Sur le rôle du juge administratif

Dans une décision n°99-411 du 16 juin 1999, le Conseil constitutionnel pour donner une définition de la liberté individuelle se fonde sur l’article 66 de la constitution. Toutefois en matière de police administrative, le juge administratif est le juge compétant pour connaître des litiges entre un citoyen et son administration. Cette mesure apparaît donc logique en raison des mesures prises en matière de prévention des atteintes à l’ordre public. Le Conseil constitutionnel s’appuie sur une autre décision (DC n°2015-713 DC du 23 juillet 2015 relative à la loi sur le renseignement) pour poser la mesure d’assignation à résidence comme une mesure préventive et non comme privative de liberté au sens de l’article 5 de la convention européenne de sauvegarde des droits de l’homme et des libertés fondamentales écartant ainsi le juge judicaire du contrôle de cette mesure. Le fait qu’il s’agisse d’une mesure prise par l’administration justifie encore davantage la saisine du juge administratif. Par ailleurs, les décisions de l’administration sont exécutoires. Pour faire suspendre les effets d’une décision administrative, le requérant doit introduire une requête devant le juge des référés sur le fondement de l’article L.521-2 (ou 521-1 pour le référé-suspension) du Code de justice administrative régissant le référé-liberté. La loi du 30 juin 2000 instituant le référé-liberté donne davantage de pouvoirs au juge pour examiner dans les quarante-huit heures, toute mesure nécessaire à la sauvegarde d’une liberté fondamentale à laquelle une autorité administrative aurait porté une atteinte grave et manifestement illégale. Cette mesure a reçu le soutien inattendu de la Cour européenne des droits de l’homme. La Cour de Strasbourg a estimé dans une décision qu’une personne assignée à domicile ou placée sous une surveillance de la police n’impliquant aucun confinement dans un local délimité subit une restriction de liberté de circulation et non une privation de liberté  (CEDH, 9 févr. 2006, Freimanis et Lidumsc c. Lettonie).

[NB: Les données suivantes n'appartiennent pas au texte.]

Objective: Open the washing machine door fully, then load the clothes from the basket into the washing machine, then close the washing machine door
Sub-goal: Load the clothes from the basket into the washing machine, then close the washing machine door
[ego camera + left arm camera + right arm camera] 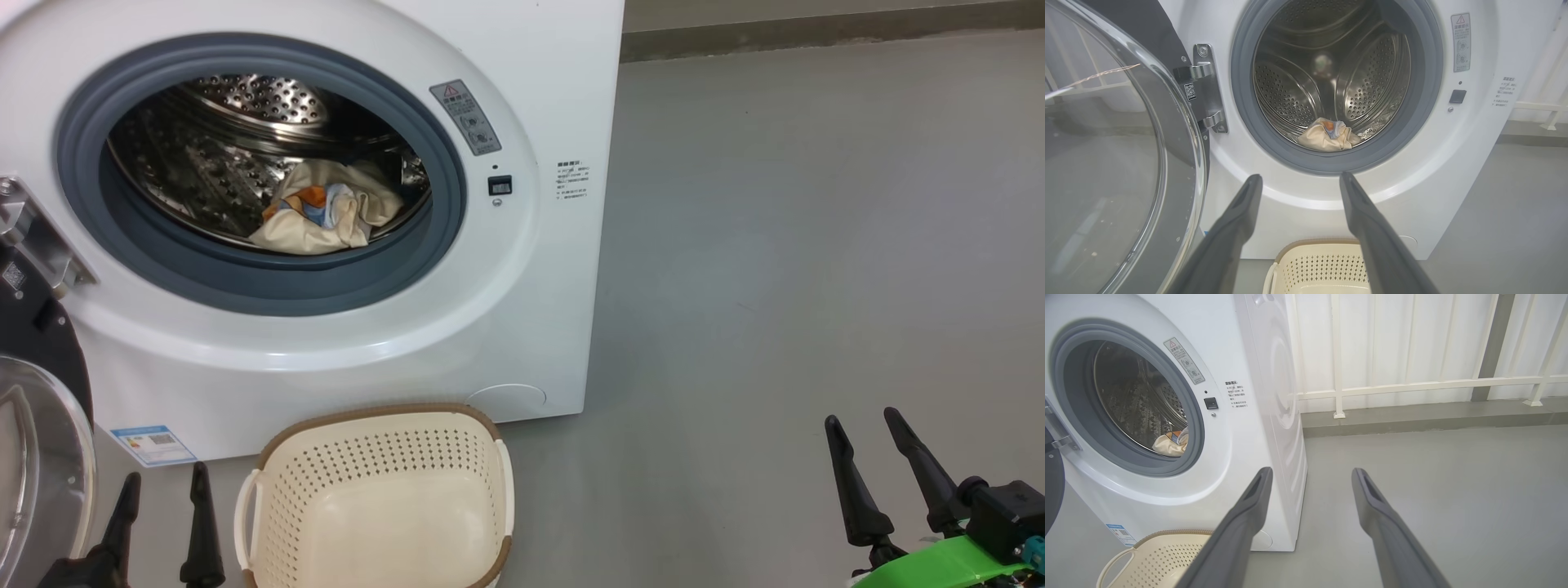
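The white washing machine [522, 286] [1453, 163] [1237, 449] stands with its door [37, 457] [1106, 163] swung wide open to the left. A cream bundle of clothes [326, 214] [1329, 134] [1169, 444] with blue and orange patches lies in the steel drum. The light blue bundle is hidden or out of view. The cream basket [286, 498] [1323, 265] [1155, 559] sits on the floor before the machine, with nothing in it. My left gripper [163, 482] [1299, 179] hangs open beside the basket's left side. My right gripper [861, 420] [1310, 473] is open, far right over bare floor.
Grey floor [816, 245] spreads to the right of the machine. A white railing [1412, 386] and a low kerb run along the wall behind. The door hinge [1206, 87] sits at the drum opening's left.
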You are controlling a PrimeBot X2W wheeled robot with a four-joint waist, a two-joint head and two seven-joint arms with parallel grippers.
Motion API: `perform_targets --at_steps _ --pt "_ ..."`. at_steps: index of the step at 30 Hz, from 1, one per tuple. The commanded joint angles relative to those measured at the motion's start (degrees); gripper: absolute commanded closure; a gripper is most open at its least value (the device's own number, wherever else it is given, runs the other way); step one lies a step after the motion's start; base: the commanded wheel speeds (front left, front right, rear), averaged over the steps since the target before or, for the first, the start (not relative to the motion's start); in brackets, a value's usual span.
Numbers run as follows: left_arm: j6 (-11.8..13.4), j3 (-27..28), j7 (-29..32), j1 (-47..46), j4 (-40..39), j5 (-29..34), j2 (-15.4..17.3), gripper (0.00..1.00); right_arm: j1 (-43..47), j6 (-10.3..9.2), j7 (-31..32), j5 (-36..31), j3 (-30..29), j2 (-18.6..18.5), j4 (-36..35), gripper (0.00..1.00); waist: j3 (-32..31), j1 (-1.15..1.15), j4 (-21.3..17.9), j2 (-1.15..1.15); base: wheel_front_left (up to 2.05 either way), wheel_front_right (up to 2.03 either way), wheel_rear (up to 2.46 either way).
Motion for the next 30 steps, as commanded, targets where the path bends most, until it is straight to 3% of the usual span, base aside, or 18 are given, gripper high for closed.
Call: perform_targets --at_steps 1,13,30 --pt "-0.2 2.0 -0.4 -0.4 -1.6 0.4 0.7 0.0 -0.1 0.25 -0.5 -0.1 0.9 -1.2 -1.5 0.0 0.0 0.0 0.0 0.0 0.0 0.0 0.0" --pt "-0.7 2.3 -0.4 -0.5 -1.2 0.6 0.4 0.0 -0.1 0.25 -0.5 -0.2 0.8 -1.3 -1.6 0.0 0.1 0.0 0.3 0.0 -0.12 0.12 0.0" --pt "-1.0 3.0 -0.4 -0.1 -1.2 0.9 0.1 0.0 -0.1 0.25 -0.5 -0.1 0.9 -1.6 -1.7 0.0 0.2 0.0 0.3 0.0 -0.88 0.88 0.0"
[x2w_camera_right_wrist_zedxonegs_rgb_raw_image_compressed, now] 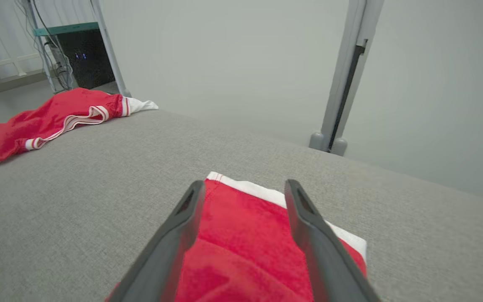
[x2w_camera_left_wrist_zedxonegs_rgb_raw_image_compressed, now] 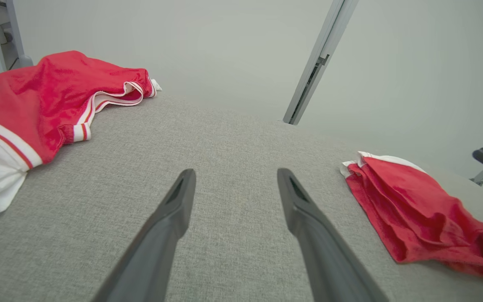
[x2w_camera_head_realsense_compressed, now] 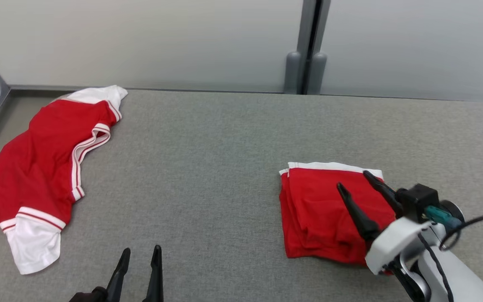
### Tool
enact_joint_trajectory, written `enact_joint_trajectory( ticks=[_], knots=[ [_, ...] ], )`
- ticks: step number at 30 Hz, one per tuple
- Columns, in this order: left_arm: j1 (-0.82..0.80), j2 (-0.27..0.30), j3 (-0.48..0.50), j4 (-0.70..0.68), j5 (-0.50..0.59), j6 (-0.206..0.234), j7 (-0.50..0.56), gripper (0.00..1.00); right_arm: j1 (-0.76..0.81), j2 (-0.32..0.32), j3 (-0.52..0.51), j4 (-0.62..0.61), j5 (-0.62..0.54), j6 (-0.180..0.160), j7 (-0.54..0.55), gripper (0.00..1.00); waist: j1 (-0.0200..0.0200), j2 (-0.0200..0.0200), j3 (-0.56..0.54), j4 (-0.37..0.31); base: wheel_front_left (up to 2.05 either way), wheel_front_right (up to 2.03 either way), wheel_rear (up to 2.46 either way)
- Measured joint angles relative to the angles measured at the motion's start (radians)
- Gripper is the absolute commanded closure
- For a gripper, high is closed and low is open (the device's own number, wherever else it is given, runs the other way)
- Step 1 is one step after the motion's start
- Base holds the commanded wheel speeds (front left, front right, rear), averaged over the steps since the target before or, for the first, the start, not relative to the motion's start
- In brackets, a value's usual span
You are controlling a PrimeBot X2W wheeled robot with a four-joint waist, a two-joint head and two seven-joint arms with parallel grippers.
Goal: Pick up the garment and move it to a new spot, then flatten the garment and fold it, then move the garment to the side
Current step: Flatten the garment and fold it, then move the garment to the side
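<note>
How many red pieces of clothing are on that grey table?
2. A rumpled garment lies at the left; a folded garment lies at the right, under the right end effector.

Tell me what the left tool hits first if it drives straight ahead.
Way looks free: the left tool points along bare table toward the wall, which it would probably meet first; depth is unclear.

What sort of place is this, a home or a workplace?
Probably a lab or test room, not a home: a grey cloth-covered work table before plain partition panels, and beyond it a metal rack with cables and a dark electronic box.
</note>
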Motion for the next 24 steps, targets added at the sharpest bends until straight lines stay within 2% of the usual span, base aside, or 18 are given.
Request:
enact_joint_trajectory(
  ticks=[4, 8, 12, 16, 24],
  knots=[
    [0.039, 0.0, 0.037, -0.011, 0.015, -0.003, 0.0, 0.0, 0.118, -0.034, -0.066, -0.058, -0.014, 0.0, -0.043, 0.0, 0.0, 0.0, -0.047, -0.048, 0.0, 0.0, 0.0],
    [0.054, 0.0, 0.06, -0.018, 0.02, -0.005, 0.0, 0.0, 0.233, -0.063, -0.176, -0.11, -0.041, 0.0, -0.053, 0.0, 0.0, 0.0, -0.083, -0.089, 0.0, 0.0, 0.0],
    [0.072, 0.0, 0.076, -0.021, 0.021, -0.008, 0.0, 0.0, 0.356, -0.046, -0.309, -0.201, -0.077, 0.0, -0.055, 0.0, 0.0, 0.0, -0.108, -0.112, 0.0, 0.0, 0.0],
    [0.081, 0.0, 0.086, -0.03, 0.019, -0.007, 0.0, 0.0, 0.46, -0.012, -0.397, -0.238, -0.106, 0.0, -0.056, 0.0, 0.0, 0.0, -0.116, -0.126, 0.0, 0.0, 0.0],
    [0.088, 0.0, 0.09, -0.035, 0.024, -0.007, 0.0, 0.0, 0.49, 0.023, -0.44, -0.281, -0.136, 0.0, -0.056, 0.0, 0.0, 0.0, -0.108, -0.136, 0.0, 0.0, 0.0]
  ],
)
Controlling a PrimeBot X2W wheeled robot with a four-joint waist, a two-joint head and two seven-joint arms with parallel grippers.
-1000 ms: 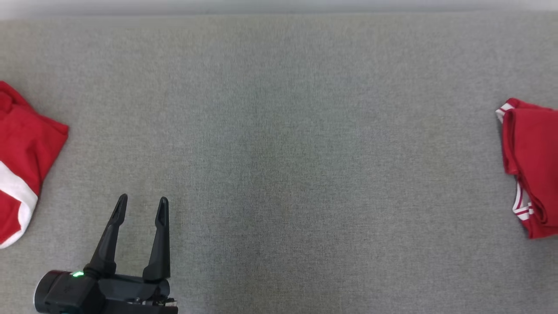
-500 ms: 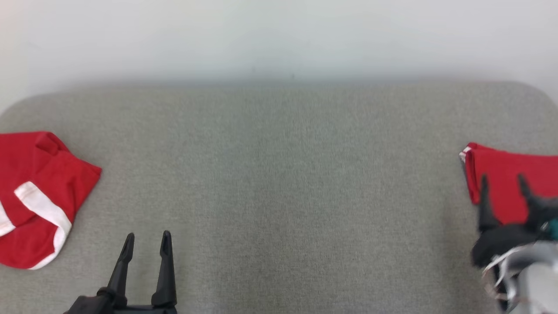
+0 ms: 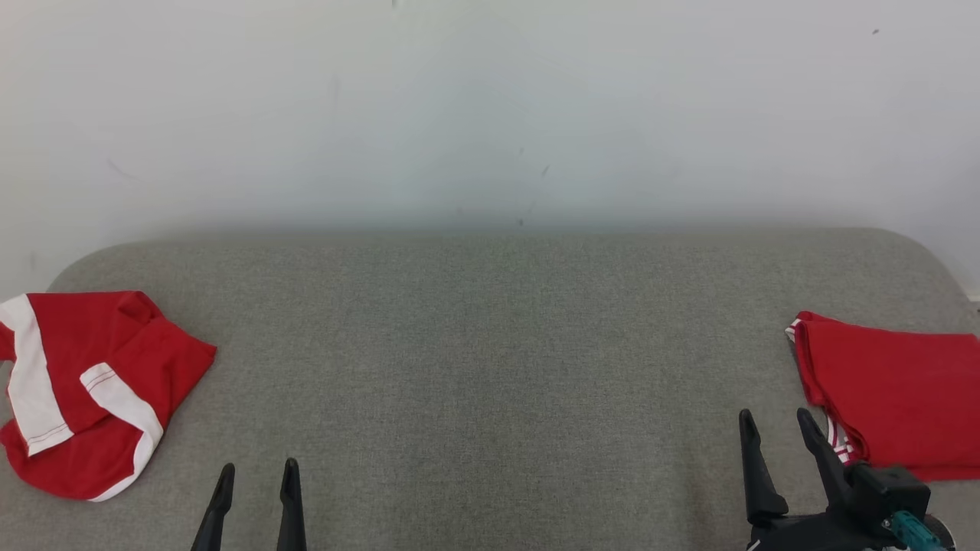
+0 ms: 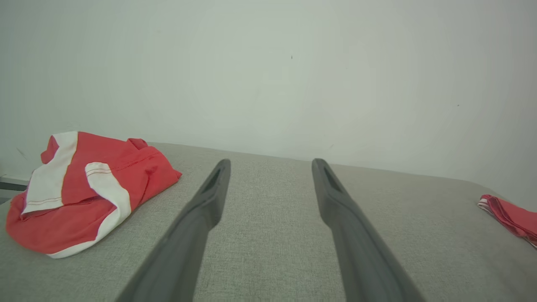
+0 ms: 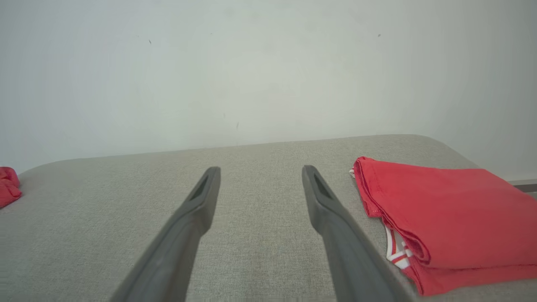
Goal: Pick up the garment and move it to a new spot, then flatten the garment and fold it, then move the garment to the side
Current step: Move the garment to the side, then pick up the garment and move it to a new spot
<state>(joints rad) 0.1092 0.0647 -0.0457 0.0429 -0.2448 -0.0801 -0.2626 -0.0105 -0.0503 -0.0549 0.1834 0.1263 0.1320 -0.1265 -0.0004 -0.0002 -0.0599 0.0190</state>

Pour conclure ce point, le juge administratif est considéré comme un autre gardien des libertés en raison du contrôle qu’il exerce sur les actes administratifs notamment en matière de police administrative. Toutefois, il est indispensable de rappeler que ce contrôle s’exerce aujourd’hui sur la base d’une législation antiterroriste et pour laquelle des juges judiciaires sont mobilisés y compris le juge de la liberté et de la détention.

D’une manière générale, c’est sans surprise que le Conseil constitutionnel a fait litière de la QPC n°2015-527 du 22 décembre 2015 des militants écologistes. Cette question de constitutionnalité aura au moins eu le mérite d’attirer l’attention de nombreux médias  sur un régime de police administrative méconnu mais restrictif de libertés.  D’ailleurs, dans la circulaire « Pepper Grill », le Ministre de l’Intérieur Bernard Cazeneuve indiquait « C’est parce que la perquisition administrative est une mesure exceptionnelle qui porte particulièrement atteinte aux libertés individuelles des personnes que les policiers ou les gendarmes qui y procèdent sont tenus d’être exemplaires dans son exécution ».

De son côté, le rapporteur du Conseil d’État Xavier Domino pour justifier la saisine du Conseil constitutionnel écrivait dans ses conclusions « Dans cette dialectique éternelle entre l’ordre et la liberté, le juge administratif joue un rôle essentiel, en garantissant par son contrôle, y compris en référé, la juste conciliation de ces impératifs ».